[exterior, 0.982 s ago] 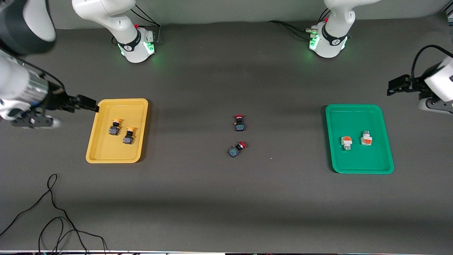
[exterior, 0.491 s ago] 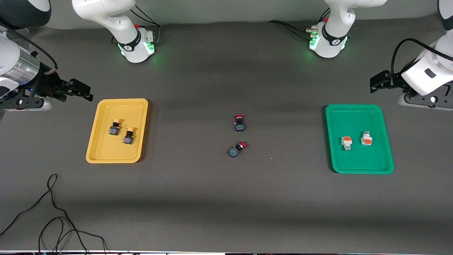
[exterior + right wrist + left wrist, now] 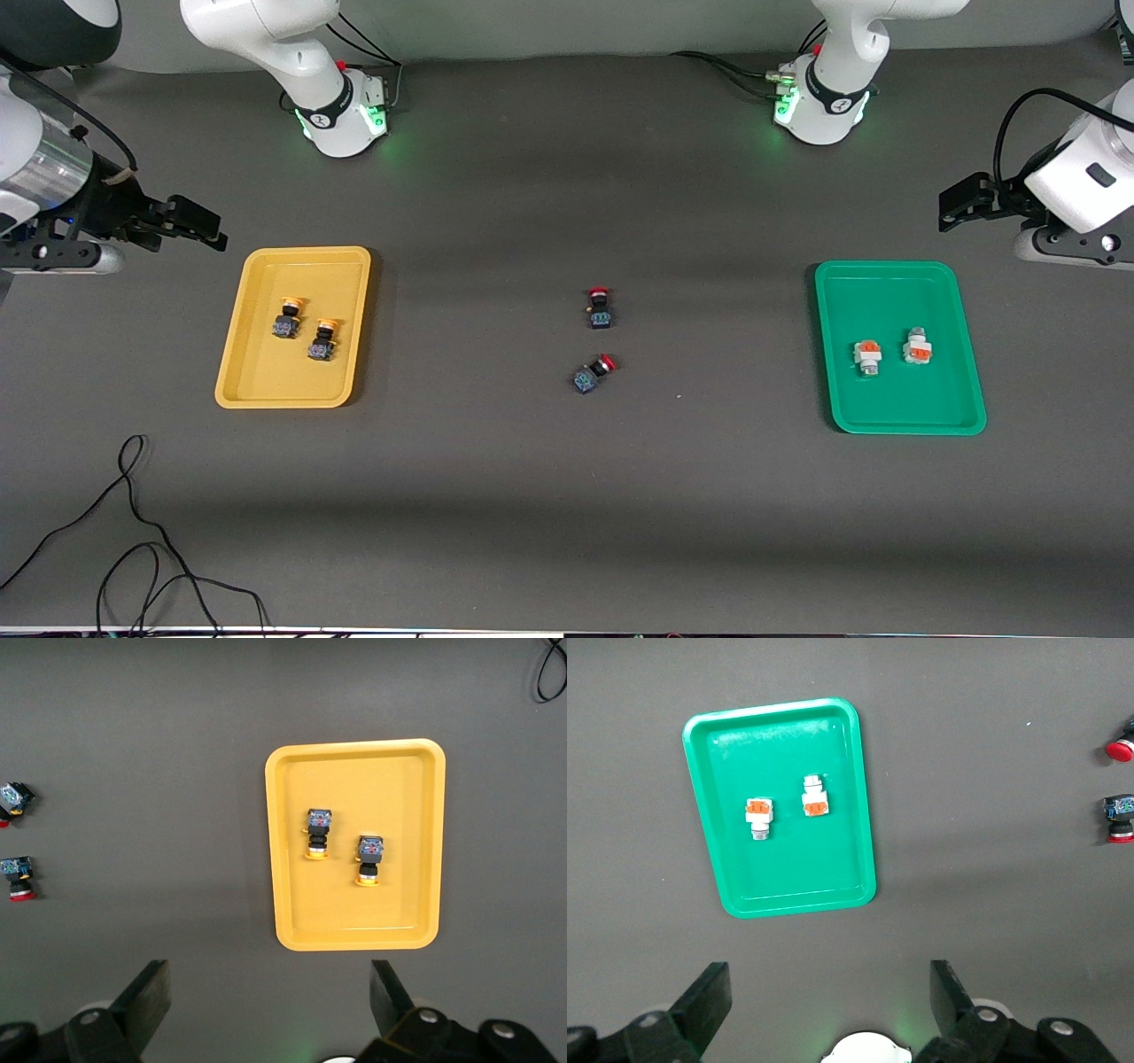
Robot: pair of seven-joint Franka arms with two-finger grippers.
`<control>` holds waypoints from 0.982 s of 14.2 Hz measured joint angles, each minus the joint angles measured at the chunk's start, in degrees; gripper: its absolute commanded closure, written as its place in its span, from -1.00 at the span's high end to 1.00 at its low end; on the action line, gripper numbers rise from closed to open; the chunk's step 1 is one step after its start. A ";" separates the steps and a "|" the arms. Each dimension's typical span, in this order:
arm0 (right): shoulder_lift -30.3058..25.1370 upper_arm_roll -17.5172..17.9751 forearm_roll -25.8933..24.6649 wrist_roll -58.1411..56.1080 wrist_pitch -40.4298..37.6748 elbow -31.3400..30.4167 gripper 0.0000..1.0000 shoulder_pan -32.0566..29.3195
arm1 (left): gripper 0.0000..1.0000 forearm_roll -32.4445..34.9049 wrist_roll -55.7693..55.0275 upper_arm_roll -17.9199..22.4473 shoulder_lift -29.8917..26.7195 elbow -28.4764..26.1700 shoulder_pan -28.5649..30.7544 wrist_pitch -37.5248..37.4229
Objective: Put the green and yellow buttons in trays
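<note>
Nearest the front camera, on the bench (image 3: 567, 496), two yellow buttons (image 3: 304, 328) are seen lying in the yellow tray (image 3: 266, 390), two green buttons (image 3: 892, 351) in the green tray (image 3: 886, 424). Two red buttons (image 3: 595, 341) are left between the trays. Higher up, the right end effector (image 3: 197, 227) is held raised, fingers spread wide, above bare bench beside the yellow tray; the left end effector (image 3: 961, 202) is likewise held wide apart, beside the green tray.

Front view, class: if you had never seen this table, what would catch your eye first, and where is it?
The yellow tray at the right arm's end holds two yellow-capped buttons; the green tray at the left arm's end holds two white-bodied buttons. Two red-capped switches lie on the bare table between the trays. The right gripper and left gripper hang open and empty.
</note>
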 measured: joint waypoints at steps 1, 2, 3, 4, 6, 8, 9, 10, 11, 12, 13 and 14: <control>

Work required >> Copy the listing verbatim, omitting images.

Answer to this task >>
[exterior, 0.982 s ago] 
[exterior, 0.491 s ago] 
[exterior + right wrist + left wrist, now] 
Robot: pair of seven-joint Franka arms with two-finger grippers.
`<control>` holds waypoints from 0.982 s of 14.2 Hz measured joint angles, each minus the joint angles measured at the chunk's start, in degrees; gripper: its absolute commanded closure, written as its place in its span, from -1.00 at the span's high end to 1.00 at its low end; on the action line, gripper numbers rise from closed to open; the chunk's step 1 is one step after its start. A ";" separates the steps and a "|" the arms. Each dimension's typical span, in this order:
arm0 (right): shoulder_lift -30.3058..25.1370 upper_arm_roll -17.5172..17.9751 forearm_roll -25.8933..24.6649 wrist_roll -58.1411..56.1080 wrist_pitch -40.4298..37.6748 elbow -31.3400..30.4167 gripper 0.0000..1.0000 shoulder_pan -32.0566..29.3195
arm1 (left): gripper 0.0000..1.0000 forearm_roll -32.4445..34.9049 wrist_roll -55.7693..55.0275 upper_arm_roll -17.9199..22.4473 shoulder_lift -29.8917..26.7195 elbow -28.4764..26.1700 shoulder_pan -28.5649..30.7544 wrist_pitch -37.5248..37.4229
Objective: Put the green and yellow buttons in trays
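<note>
Nearest the front camera, on the bench (image 3: 567, 496), two yellow buttons (image 3: 304, 328) are seen lying in the yellow tray (image 3: 266, 390), two green buttons (image 3: 892, 351) in the green tray (image 3: 886, 424). Two red buttons (image 3: 595, 341) are left between the trays. Higher up, the right end effector (image 3: 197, 227) is held raised, fingers spread wide, above bare bench beside the yellow tray; the left end effector (image 3: 961, 202) is likewise held wide apart, beside the green tray.

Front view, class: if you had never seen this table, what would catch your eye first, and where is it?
The yellow tray at the right arm's end holds two yellow-capped buttons; the green tray at the left arm's end holds two white-bodied buttons. Two red-capped switches lie on the bare table between the trays. The right gripper and left gripper hang open and empty.
</note>
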 measured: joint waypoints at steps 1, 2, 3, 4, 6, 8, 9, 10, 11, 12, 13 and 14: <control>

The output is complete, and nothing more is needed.